According to the story, each of these light bulbs contains about 4 milligrams of mercury (over 100 times less than in those old-style fever thermometers).
A nerve toxin that accumulates in the body, mercury can cause developmental delays in children. It’s needed as the catalyst to make the bulbs glow and glow brightly.
Officials say the bulbs should be disposed of as household hazardous waste — not in the trash — and, if they break, the debris should not be vacuumed.
They’re still better for the environment than conventional bulbs, though:
They need 75 percent less electricity than an incandescent bulb, which means less mercury as well as less carbon dioxide coming from coal-fired power plants.

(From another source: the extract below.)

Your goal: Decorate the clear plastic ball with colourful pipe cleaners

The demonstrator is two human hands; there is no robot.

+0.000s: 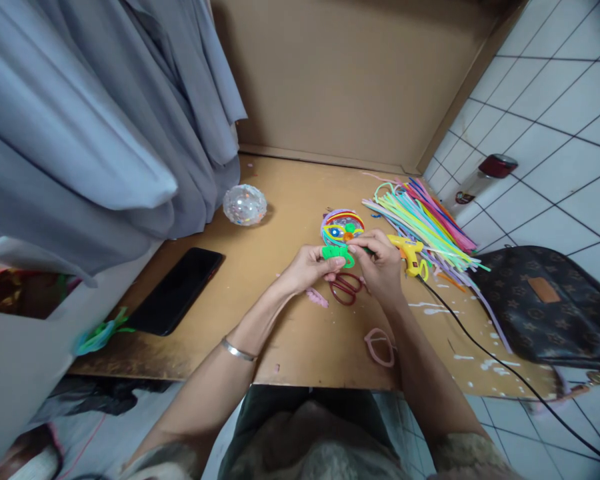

Fossil-fuel power plants […] are a large source of and the top emitter of mercury, according to the U.S. Environmental Protection Agency.
[…] the electricity for an incandescent bulb puts about 10 milligrams of mercury in the air, while about 2.4 milligrams results from a compact fluorescent light bulb.
I’m not sure that energy-efficient light bulbs sold in South Africa are marked as containing mercury (I’ll certainly check next time I buy one). Surely we need better customer education on their safe handling and disposal.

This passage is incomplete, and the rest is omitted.